Copy each line of the records that contains the word "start".

» Recorded data:

>>>>>

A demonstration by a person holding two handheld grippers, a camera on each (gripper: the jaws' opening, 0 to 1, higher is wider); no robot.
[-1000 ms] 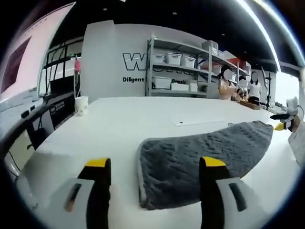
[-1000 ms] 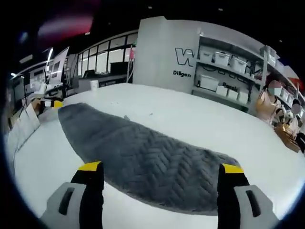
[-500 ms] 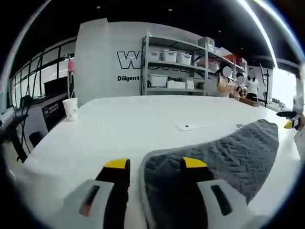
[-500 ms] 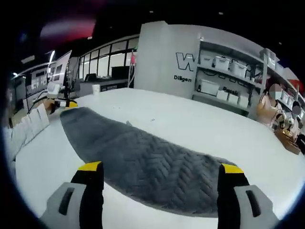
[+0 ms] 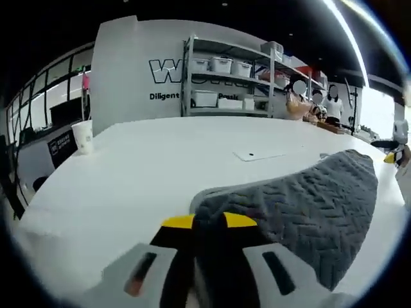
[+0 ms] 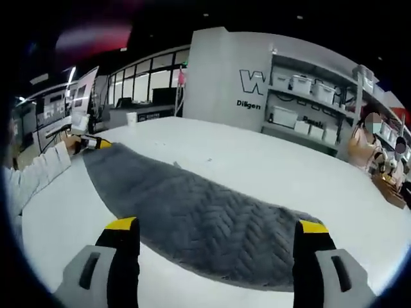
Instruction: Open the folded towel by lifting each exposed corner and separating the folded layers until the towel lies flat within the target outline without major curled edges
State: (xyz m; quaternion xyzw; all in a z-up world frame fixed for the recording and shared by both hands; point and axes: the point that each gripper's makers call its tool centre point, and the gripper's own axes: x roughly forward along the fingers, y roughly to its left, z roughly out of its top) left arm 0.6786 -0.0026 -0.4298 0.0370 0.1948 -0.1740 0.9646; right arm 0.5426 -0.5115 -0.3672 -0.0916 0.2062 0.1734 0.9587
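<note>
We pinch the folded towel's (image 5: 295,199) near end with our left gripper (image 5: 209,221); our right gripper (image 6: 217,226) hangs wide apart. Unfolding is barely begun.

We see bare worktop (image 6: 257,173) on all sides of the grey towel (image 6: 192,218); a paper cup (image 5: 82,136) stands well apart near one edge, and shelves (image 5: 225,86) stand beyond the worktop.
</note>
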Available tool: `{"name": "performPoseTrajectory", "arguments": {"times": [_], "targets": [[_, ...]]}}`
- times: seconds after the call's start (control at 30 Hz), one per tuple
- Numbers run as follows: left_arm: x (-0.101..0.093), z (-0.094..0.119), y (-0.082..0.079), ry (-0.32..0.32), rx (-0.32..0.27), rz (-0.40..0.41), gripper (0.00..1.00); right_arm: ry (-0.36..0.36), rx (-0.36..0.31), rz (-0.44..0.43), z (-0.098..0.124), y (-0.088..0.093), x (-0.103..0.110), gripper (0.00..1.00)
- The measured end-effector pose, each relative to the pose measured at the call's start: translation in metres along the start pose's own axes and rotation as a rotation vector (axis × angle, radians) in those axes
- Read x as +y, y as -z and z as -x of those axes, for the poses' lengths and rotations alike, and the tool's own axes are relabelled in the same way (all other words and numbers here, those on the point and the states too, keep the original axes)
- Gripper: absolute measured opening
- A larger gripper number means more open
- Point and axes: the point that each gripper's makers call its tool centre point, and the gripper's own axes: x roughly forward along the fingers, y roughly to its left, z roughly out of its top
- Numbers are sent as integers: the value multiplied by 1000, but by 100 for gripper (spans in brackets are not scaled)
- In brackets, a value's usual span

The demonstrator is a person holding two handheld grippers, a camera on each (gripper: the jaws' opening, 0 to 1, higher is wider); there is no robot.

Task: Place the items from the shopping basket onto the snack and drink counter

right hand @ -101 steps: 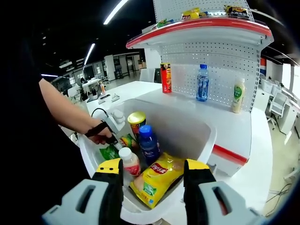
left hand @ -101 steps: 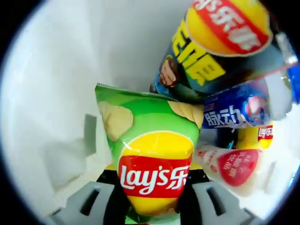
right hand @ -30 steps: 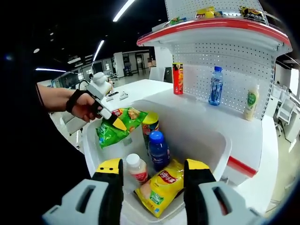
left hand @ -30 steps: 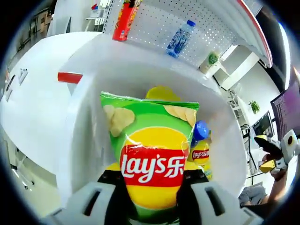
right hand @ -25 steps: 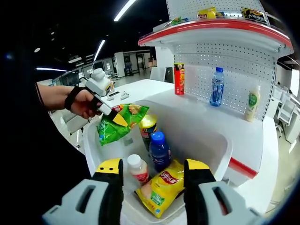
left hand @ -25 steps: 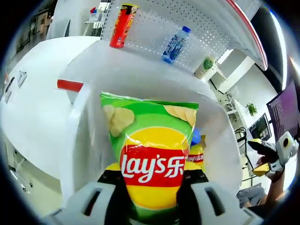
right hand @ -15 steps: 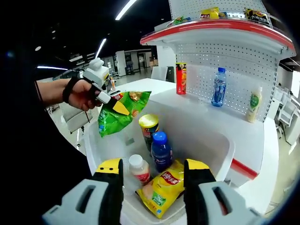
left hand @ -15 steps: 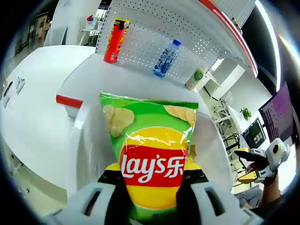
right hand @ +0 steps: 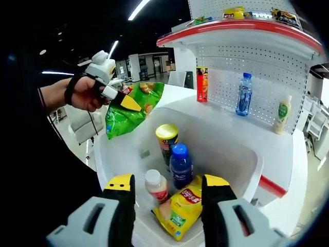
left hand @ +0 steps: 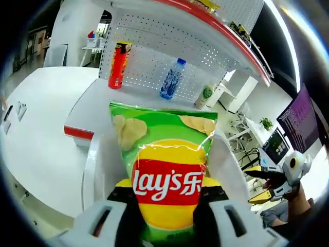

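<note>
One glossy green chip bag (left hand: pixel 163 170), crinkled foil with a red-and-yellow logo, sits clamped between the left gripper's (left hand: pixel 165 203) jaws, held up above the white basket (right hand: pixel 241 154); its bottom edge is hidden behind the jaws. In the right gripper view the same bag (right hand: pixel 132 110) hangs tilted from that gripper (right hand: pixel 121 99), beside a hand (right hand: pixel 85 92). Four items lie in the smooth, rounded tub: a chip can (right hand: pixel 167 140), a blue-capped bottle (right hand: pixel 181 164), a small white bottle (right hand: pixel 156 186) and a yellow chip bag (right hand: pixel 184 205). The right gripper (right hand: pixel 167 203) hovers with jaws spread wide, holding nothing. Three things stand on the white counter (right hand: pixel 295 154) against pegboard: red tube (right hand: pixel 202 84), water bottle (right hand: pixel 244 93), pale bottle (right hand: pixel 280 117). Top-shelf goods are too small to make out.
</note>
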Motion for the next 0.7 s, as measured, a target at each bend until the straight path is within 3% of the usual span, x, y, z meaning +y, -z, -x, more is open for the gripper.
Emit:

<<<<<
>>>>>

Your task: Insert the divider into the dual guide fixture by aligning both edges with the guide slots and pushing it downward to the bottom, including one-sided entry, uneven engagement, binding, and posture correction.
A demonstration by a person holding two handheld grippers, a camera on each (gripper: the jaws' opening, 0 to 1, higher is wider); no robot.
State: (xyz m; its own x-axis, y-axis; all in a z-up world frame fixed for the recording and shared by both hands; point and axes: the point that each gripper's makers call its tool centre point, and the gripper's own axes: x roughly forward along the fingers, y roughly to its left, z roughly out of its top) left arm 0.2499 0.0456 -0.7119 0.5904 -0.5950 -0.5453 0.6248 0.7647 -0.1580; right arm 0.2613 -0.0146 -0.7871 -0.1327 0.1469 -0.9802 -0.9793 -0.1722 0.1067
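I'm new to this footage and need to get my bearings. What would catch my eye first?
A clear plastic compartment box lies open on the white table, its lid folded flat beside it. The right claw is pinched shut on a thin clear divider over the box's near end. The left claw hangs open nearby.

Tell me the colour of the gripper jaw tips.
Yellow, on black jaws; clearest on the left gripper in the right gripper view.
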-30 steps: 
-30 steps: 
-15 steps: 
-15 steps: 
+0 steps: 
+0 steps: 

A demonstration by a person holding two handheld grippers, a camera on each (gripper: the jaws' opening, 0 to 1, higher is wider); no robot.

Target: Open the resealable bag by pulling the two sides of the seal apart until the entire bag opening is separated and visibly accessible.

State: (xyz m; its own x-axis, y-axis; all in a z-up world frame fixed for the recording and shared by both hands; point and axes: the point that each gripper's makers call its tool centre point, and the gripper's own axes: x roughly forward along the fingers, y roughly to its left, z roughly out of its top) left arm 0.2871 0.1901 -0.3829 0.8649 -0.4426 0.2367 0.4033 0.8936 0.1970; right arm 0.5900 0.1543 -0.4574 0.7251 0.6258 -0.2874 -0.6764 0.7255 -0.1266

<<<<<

» EXERCISE SOLUTION:
- times: seconds after the call's start (control at 30 Hz), one per tuple
- The measured end-effector pose, each relative to the pose measured at the call's start: translation in metres along the start pose's own axes and rotation as a rotation vector (axis × angle, radians) in those axes

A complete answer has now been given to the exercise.